Smettere di fumare è una delle decisioni più importanti per la prognosi. Anche il controllo del diabete conta molto, così come segnalare al dentista eventuali terapie farmacologiche o malattie croniche.
- Non interrompere lo spazzolamento perché le gengive sanguinano.
- Non usare collutori alla clorexidina per periodi lunghi senza indicazione professionale.
- Non affidarsi a rimedi casalinghi, bicarbonato o prodotti “naturali” per sciogliere il tartaro.
- Non assumere antibiotici avanzati o prescritti per altre infezioni.
Il sanguinamento non significa che bisogna pulire meno. Di solito indica infiammazione e presenza di placca, anche se in caso di dolore intenso o gonfiore è opportuno chiedere rapidamente un parere professionale.
Quanto dura il mantenimento e quando rivolgersi al dentista
La parodontite può restare stabile per molti anni, ma non è una condizione da trattare una volta sola. Le linee guida della SIdP indicano richiami personalizzati a intervalli compresi tra 3 e 12 mesi, in base al profilo di rischio e alla situazione dopo la terapia.
Una persona che non fuma, controlla bene la placca e presenta tasche ridotte può avere richiami più distanziati. Chi ha avuto una forma avanzata, fuma o presenta fattori di rischio non controllati può aver bisogno di controlli più ravvicinati.
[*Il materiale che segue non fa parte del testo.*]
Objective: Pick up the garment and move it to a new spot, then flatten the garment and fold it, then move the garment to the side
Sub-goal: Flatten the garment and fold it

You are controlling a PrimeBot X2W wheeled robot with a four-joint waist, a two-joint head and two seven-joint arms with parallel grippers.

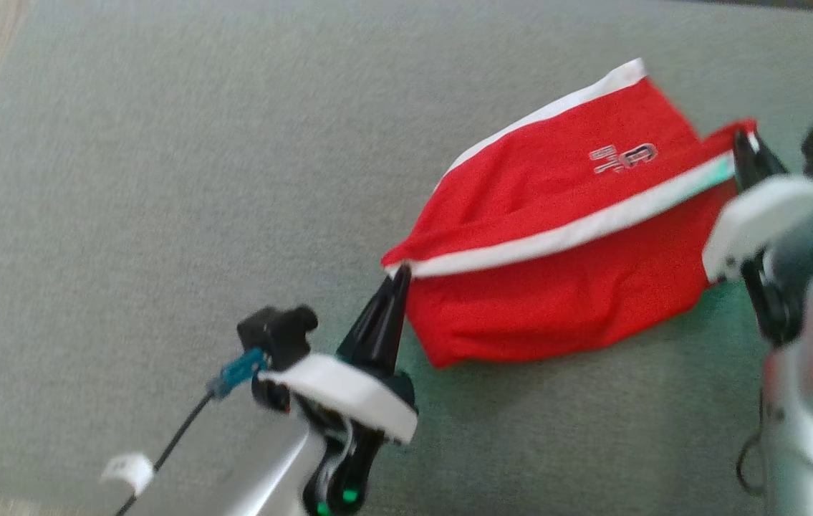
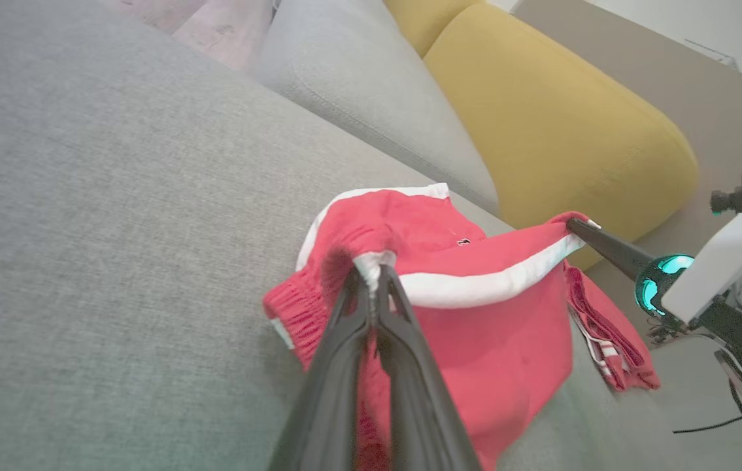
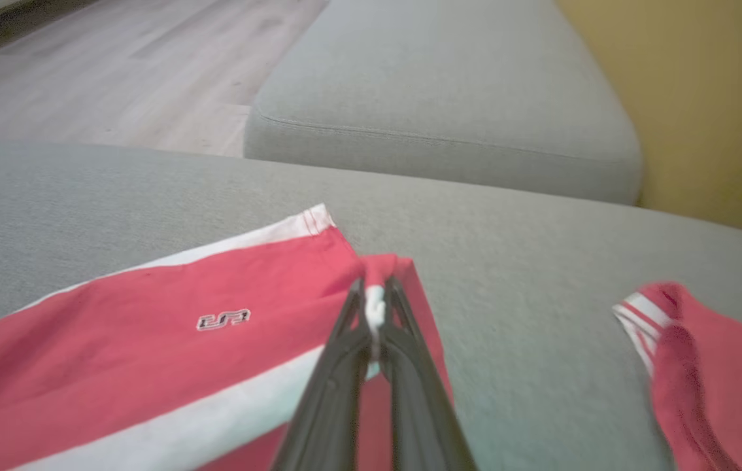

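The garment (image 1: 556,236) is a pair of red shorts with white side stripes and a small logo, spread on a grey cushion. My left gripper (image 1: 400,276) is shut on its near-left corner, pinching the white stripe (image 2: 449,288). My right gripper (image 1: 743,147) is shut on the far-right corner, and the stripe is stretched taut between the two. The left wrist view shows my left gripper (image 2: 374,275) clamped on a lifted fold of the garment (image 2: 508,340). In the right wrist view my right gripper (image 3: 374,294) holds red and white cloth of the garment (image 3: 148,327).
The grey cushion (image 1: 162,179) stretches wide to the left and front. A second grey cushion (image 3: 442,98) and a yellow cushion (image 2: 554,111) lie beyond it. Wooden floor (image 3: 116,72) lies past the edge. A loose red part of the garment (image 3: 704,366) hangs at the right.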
Durante il mantenimento vengono controllati gengive, sanguinamento, tasche, placca, mobilità e condizioni generali della bocca. La seduta non è una semplice pulizia estetica: serve a intercettare presto una possibile riattivazione.
Consiglierei di non rimandare la visita in presenza di pus, gonfiore improvviso, febbre, dolore importante, denti che si muovono rapidamente o difficoltà a deglutire. Questi segnali possono indicare un’infezione che richiede una valutazione tempestiva.
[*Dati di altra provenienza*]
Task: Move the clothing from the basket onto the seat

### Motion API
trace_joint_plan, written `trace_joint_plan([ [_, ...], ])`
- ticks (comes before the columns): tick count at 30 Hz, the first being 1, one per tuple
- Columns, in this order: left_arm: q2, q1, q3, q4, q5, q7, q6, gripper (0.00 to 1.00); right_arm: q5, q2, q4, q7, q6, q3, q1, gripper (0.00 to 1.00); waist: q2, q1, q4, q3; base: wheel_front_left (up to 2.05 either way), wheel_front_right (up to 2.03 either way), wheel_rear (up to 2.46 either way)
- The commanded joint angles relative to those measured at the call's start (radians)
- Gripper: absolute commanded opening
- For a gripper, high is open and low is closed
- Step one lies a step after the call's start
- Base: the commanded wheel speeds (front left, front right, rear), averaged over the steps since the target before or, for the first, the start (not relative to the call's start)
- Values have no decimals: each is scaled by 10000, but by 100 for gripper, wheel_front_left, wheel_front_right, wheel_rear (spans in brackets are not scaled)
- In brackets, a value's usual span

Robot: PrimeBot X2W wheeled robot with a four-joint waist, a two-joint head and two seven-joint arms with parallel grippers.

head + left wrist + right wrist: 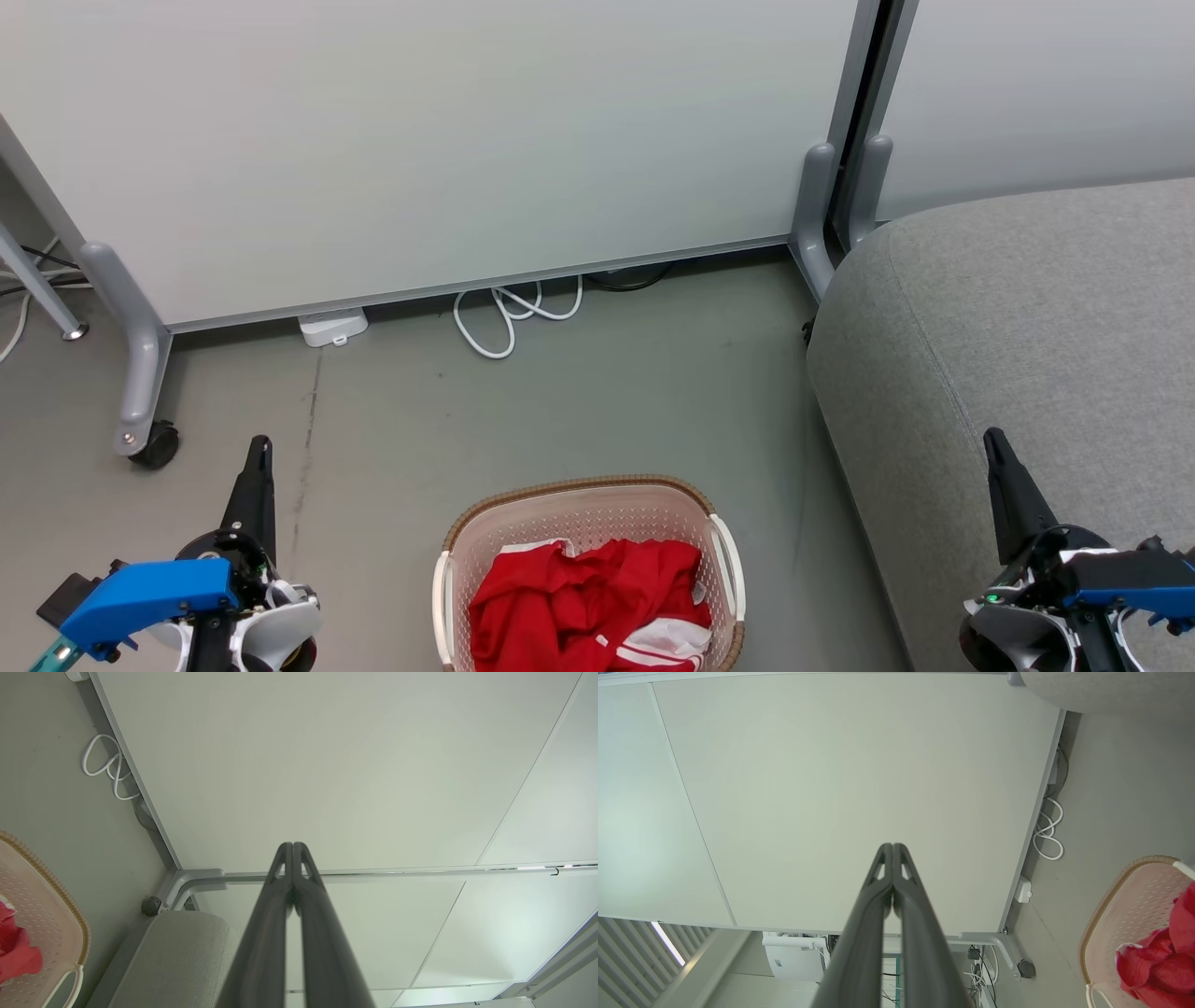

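Both jaws are sitting pinched shut, empty; red white-striped clothing (579,597) is lying between them in the cream perforated plastic basket (597,518), grey fabric seat (1027,308) by the right jaws, so I'd open wide, pinch deep.

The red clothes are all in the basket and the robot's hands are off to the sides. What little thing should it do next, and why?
Probably swing the right gripper left, over the basket, opening it on the way. The clothes lie heaped inside, untouched. That gripper and the left gripper are both shut and empty, off to either side. The seat is on the right, so that arm looks handiest.
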Motion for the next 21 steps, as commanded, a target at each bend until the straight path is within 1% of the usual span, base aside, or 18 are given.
trace_joint_plan([
  [1, -8, -96, 18, -44, -26, 45, -34, 0, 17, 8, -25, 21, 4, -8, -97, 0, 0, 0, 0, 0, 0, 0, 0],
  [21, -8, -96, 18, -44, -26, 45, -34, 0, 18, 9, -25, 20, 4, -6, -97, 0, 0, 0, 0, 0, 0, 0, 0],
])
La vera cura continua anche quando le gengive sembrano a posto
La risposta più onesta è questa: la parodontite è curabile nel senso che può essere controllata, stabilizzata e spesso gestita con successo. Non è però corretto promettere che l’osso perso tornerà sempre come prima o che basti una seduta di igiene.
Il risultato dipende dall’unione di tre elementi: diagnosi accurata, terapia adeguata e mantenimento costante. Se le gengive smettono di sanguinare, non significa che i controlli non servano più. Significa che il percorso sta funzionando e va protetto nel tempo.
Quando compaiono sanguinamento frequente, recessioni o mobilità, prenotare una valutazione parodontale è il passo più utile. Intervenire presto può fare la differenza tra controllare la malattia e arrivare a dover affrontare danni difficili da recuperare.